Reproduce word for word the lines between those holding "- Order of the" and "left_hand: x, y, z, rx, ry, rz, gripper", inclusive, and nothing else from the data below.
(Data extract Opens)
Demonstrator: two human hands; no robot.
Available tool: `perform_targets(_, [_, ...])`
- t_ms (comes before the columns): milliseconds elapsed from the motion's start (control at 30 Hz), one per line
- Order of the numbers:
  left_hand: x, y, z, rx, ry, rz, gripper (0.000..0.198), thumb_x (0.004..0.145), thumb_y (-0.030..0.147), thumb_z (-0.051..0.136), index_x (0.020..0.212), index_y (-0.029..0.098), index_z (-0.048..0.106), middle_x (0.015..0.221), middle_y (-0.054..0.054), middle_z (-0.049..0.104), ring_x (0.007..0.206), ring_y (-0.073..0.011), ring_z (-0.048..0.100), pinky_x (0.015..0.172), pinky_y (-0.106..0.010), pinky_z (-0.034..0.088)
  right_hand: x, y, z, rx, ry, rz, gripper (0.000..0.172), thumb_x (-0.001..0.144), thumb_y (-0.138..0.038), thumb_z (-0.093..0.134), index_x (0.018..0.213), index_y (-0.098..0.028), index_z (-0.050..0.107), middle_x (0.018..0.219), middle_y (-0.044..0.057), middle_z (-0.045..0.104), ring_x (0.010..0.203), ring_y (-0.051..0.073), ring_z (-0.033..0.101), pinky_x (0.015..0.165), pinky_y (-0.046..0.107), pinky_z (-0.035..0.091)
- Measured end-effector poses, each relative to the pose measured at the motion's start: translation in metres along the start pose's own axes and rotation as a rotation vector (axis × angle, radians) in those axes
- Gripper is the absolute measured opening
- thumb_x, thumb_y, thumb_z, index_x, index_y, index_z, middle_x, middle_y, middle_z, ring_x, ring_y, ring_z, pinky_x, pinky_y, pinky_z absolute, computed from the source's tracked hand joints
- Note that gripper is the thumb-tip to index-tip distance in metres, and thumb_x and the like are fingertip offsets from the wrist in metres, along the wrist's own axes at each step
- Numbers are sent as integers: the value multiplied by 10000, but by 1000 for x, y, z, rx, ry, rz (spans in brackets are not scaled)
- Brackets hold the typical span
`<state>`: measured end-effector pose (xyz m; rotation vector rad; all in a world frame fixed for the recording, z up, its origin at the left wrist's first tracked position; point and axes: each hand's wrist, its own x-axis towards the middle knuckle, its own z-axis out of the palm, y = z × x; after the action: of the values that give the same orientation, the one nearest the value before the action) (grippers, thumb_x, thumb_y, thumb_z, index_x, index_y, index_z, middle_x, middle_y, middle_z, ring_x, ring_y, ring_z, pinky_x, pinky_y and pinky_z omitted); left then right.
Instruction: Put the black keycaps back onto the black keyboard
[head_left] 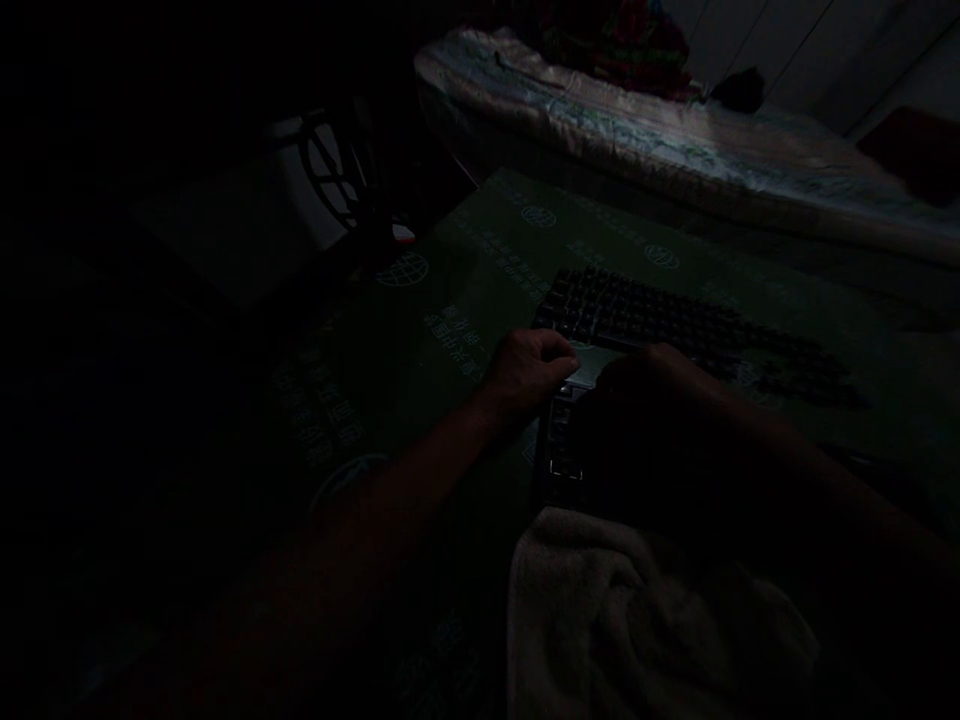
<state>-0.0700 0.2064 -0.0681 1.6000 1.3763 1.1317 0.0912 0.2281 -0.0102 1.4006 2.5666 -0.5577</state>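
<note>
The view is very dark. My left hand rests at the left end of a dark keyboard, thumb and fingers bent together over its upper edge. Whatever they pinch is too dark to make out. My right hand is just to the right over the same keyboard, its fingers curled downward and mostly lost in shadow. A pale greyish strip shows between the two hands. Beyond them, rows of black keys lie on the green table covering, with a ragged outline toward the right.
A light, crumpled towel lies in front of the keyboard. Green covering with white print spreads over the table. Behind stands a bed or padded surface with a patterned sheet. A dark spoked wheel is at the left.
</note>
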Motion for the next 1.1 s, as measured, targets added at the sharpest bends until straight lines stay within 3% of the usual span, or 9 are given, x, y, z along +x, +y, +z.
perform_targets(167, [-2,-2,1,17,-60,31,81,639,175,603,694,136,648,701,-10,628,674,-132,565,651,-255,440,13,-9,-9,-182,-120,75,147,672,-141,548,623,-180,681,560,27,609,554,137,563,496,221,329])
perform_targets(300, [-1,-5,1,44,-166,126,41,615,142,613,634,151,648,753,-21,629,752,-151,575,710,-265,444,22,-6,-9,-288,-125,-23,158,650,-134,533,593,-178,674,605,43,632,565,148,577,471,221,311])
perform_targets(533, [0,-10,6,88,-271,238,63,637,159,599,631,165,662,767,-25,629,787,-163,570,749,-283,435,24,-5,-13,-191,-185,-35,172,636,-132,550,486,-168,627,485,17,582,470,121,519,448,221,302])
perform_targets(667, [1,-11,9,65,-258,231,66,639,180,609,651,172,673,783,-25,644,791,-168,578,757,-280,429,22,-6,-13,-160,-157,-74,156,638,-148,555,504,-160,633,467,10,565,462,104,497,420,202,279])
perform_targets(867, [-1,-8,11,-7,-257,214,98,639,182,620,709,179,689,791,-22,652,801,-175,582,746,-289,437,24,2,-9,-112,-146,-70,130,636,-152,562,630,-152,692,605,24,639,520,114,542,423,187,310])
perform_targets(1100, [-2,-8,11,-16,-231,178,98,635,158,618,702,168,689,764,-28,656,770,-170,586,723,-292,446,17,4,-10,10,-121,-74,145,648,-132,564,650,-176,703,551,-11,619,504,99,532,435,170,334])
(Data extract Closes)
__Written answer__.
- Order of the numbers:
  left_hand: x, y, z, rx, ry, rz, gripper (0.000..0.198), thumb_x (0.004..0.145), thumb_y (-0.030..0.147), thumb_z (-0.051..0.136), index_x (0.020..0.212), index_y (-0.029..0.098), index_z (-0.048..0.106), middle_x (0.015..0.221), middle_y (-0.054..0.054), middle_z (-0.049..0.104), ring_x (0.007..0.206), ring_y (-0.073..0.011), ring_z (-0.048..0.100), pinky_x (0.015..0.172), pinky_y (-0.106..0.010), pinky_z (-0.034..0.088)

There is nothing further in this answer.